WORK TO COMPLETE:
Copy out the lines of the records below, and only those lines, from the one with "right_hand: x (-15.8" through the one with "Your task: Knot", exactly as they appear.

Recorded data:
————
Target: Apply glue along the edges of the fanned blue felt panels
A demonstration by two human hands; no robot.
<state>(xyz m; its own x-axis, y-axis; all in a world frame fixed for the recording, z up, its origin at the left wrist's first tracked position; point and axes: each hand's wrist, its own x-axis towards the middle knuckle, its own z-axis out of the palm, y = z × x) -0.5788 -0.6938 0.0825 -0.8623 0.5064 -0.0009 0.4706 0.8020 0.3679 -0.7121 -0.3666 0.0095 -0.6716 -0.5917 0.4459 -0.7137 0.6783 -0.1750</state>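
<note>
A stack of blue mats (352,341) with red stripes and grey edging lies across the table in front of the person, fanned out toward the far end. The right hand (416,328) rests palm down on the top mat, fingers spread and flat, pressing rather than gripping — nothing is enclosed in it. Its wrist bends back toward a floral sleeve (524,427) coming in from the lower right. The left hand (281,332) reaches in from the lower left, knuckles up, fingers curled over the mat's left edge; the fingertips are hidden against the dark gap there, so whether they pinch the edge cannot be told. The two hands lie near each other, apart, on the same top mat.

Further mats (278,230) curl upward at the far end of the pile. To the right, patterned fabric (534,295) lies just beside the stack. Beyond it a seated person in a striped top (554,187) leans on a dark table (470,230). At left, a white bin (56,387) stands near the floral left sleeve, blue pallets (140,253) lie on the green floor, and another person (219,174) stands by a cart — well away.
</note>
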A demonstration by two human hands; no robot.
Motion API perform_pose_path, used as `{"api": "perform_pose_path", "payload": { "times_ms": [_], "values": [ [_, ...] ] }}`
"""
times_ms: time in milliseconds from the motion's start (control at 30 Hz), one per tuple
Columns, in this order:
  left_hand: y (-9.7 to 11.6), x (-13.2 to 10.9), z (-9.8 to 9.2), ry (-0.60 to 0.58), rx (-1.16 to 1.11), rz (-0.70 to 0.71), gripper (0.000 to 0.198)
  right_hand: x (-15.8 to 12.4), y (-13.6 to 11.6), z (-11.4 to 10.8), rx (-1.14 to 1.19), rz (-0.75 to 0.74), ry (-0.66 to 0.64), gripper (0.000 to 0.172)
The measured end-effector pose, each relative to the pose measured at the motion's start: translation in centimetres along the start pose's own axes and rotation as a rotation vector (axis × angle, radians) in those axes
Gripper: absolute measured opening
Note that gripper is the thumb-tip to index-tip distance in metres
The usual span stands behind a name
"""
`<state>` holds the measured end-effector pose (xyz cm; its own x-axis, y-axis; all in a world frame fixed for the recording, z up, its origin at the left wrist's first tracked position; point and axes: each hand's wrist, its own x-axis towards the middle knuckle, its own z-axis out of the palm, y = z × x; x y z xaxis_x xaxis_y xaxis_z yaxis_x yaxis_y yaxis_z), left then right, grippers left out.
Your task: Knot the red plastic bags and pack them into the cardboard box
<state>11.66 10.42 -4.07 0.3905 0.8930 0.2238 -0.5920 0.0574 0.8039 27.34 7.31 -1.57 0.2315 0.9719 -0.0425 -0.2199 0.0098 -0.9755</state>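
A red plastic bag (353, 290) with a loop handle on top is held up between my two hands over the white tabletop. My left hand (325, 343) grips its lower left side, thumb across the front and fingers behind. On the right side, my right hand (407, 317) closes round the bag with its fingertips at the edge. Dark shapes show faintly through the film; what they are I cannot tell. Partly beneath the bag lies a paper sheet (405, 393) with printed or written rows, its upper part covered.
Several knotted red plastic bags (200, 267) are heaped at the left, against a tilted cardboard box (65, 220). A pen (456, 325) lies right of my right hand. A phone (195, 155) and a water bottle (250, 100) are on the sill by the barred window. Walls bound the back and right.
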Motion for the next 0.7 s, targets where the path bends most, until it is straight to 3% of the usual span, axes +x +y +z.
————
SOLVED PROBLEM:
  right_hand: x (-15.8 to 12.4), y (-13.6 to 11.6), z (-11.4 to 10.8), rx (-1.14 to 1.19), rz (-0.75 to 0.74), ry (-0.66 to 0.64), gripper (0.000 to 0.172)
The measured end-effector pose, each relative to the pose measured at the motion's start: translation in centimetres along the start pose's own axes and rotation as a rotation vector (axis × angle, radians) in those axes
Gripper: absolute measured opening
Note that gripper is the thumb-tip to index-tip distance in metres
The usual span stands behind a name
"""
`<state>` holds the measured end-effector pose (xyz cm; its own x-axis, y-axis; all in a world frame fixed for the recording, z up, its origin at the left wrist's first tracked position; point and axes: each hand's wrist, its own x-axis towards the middle knuckle, its own z-axis out of the palm, y = z × x; x y z xaxis_x xaxis_y xaxis_z yaxis_x yaxis_y yaxis_z), left then right, grippers left out.
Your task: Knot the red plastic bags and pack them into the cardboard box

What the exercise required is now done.